**ASSIGNMENT**
Retype the whole listing that follows, line for line.

====== COLLECTED DATA ======

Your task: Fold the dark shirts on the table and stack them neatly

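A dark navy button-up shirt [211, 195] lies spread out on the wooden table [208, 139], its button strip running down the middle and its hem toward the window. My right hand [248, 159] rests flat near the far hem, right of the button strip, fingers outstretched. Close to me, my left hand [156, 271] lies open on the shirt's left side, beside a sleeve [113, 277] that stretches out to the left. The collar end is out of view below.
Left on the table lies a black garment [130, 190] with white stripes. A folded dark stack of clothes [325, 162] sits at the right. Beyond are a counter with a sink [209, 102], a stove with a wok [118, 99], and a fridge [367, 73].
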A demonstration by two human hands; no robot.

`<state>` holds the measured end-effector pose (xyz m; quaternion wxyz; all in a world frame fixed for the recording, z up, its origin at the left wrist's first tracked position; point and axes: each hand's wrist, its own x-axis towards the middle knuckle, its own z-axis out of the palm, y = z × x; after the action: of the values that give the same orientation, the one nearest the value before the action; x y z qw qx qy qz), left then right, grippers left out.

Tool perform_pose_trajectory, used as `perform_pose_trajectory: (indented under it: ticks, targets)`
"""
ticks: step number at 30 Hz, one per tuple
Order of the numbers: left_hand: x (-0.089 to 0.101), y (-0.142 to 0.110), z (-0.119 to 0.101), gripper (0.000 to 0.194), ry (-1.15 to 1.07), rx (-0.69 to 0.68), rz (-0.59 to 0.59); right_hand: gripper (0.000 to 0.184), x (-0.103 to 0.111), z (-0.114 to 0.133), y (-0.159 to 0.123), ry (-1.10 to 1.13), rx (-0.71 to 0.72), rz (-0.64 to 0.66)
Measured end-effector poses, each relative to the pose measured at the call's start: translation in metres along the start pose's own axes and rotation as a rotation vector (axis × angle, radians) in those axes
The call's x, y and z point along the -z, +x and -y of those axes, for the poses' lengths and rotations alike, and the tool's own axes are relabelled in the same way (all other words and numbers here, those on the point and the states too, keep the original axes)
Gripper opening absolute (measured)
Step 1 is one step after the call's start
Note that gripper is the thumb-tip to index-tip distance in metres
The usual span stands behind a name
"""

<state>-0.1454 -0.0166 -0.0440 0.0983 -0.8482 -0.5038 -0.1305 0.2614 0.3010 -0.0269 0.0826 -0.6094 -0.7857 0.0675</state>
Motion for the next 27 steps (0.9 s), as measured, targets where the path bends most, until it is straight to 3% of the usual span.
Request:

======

**ANSWER TO THE EXERCISE**
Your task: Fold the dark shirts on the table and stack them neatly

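A dark navy button-up shirt [211, 195] lies spread out on the wooden table [208, 139], its button strip running down the middle and its hem toward the window. My right hand [248, 159] rests flat near the far hem, right of the button strip, fingers outstretched. Close to me, my left hand [156, 271] lies open on the shirt's left side, beside a sleeve [113, 277] that stretches out to the left. The collar end is out of view below.
Left on the table lies a black garment [130, 190] with white stripes. A folded dark stack of clothes [325, 162] sits at the right. Beyond are a counter with a sink [209, 102], a stove with a wok [118, 99], and a fridge [367, 73].
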A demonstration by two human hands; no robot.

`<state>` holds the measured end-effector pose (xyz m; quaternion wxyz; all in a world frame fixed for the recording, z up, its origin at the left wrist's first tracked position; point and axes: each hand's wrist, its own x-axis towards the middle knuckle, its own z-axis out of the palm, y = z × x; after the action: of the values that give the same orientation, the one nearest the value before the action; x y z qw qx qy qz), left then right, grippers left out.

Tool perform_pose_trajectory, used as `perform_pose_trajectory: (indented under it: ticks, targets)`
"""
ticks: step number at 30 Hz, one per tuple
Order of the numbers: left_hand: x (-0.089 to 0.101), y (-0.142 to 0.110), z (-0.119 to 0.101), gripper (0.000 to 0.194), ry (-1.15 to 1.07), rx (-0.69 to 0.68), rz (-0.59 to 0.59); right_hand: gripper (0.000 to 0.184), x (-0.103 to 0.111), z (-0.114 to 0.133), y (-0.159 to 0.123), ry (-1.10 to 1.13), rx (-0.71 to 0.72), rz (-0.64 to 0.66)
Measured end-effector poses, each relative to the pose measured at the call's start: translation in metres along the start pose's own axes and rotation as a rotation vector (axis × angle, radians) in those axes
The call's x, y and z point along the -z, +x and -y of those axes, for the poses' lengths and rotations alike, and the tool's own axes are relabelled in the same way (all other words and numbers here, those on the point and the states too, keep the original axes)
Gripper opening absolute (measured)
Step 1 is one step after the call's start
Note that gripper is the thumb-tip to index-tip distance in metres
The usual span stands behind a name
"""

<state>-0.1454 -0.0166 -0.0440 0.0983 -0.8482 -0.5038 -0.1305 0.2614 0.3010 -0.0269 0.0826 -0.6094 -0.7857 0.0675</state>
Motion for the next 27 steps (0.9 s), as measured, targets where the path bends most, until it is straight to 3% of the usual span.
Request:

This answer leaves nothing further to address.